You can create a website for your documentation with these tools and then host it. If you use either GitHub or GitLab, they both have Pages products that allow you to host a website for your documentation, or some tools, like ReadTheDocs, incorporate hosting into their solutions.
Map the journey
Map out a table of contents in your statically generated website, using the proposed documentation issues you’ve created as a basis. Create empty template pages for those issues, containing the user story and a link back to the related issue. Now, as each issue is tackled, you’ll be replacing an empty page with the relevant documentation. This also reduces the cognitive overhead for contributors about where to put any new documentation they create but doesn’t preclude them from adding new pages or rearranging the structure.

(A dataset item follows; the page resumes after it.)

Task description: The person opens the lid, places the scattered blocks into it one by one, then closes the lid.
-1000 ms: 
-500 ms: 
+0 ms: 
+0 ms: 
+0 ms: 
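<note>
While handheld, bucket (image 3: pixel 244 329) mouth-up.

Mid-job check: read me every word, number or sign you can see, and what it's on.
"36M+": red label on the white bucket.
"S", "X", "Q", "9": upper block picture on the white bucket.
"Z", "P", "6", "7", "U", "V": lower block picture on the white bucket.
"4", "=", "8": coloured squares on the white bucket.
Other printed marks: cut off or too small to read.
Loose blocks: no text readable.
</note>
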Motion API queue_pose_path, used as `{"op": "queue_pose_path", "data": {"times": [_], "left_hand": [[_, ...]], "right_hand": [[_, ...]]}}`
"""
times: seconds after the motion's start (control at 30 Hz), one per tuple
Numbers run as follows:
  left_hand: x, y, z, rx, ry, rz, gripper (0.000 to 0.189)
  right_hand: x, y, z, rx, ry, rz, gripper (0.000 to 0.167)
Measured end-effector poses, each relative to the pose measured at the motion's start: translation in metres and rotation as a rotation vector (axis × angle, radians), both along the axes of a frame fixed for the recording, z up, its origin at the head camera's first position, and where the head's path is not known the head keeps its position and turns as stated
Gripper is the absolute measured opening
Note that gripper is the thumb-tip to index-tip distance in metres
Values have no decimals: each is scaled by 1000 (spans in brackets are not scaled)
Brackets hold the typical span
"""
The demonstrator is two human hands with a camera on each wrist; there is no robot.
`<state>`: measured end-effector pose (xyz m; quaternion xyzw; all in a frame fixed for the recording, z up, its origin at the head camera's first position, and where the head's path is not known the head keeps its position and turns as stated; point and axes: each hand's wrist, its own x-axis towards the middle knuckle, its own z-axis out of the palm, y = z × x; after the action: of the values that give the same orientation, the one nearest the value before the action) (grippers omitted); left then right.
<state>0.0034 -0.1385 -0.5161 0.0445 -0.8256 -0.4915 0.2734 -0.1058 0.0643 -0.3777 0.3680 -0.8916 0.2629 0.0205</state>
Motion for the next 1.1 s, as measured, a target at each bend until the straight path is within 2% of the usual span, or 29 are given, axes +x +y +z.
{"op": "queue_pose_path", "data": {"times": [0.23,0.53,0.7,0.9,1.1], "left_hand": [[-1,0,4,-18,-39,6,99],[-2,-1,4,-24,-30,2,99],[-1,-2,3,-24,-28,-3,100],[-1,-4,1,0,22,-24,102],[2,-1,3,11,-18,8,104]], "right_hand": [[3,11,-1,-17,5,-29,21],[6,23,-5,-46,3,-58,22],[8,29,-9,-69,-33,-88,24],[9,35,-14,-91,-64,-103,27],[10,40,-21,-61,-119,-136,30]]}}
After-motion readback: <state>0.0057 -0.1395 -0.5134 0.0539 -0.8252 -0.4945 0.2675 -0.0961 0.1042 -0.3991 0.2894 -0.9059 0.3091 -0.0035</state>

Edit, merge, deploy, rinse, repeat
Often documentation contributions require less oversight than code contributions; they’re a lot less likely to break your project. They also don’t always need deep knowledge of coding or even the project’s code base. Anyone with experience using the project can provide feedback, edit, or merge documentation submissions. In the vein of “bad docs over no docs,” merging early and iterating is a great way to get a good update tempo going. If an existing document explains something about your project, someone can use that to get started. If they run into problems, fixing the docs is an easy first contribution to your project. One of the advantages of statically generated websites is that regenerating them is easy. This regeneration can be automated using a CI/CD tool, available for free on both GitHub and GitLab.
Making it easy
So know you have the basis for building excellent documentation. Your new README contains contribution guidelines pointing people towards how to help. Your issue tracker contains a list of the documentation you need. You have a structure to insert the documentation into, a framework to generate the website and the means to deploy it. All are making it easier for new community members to contribute to your project.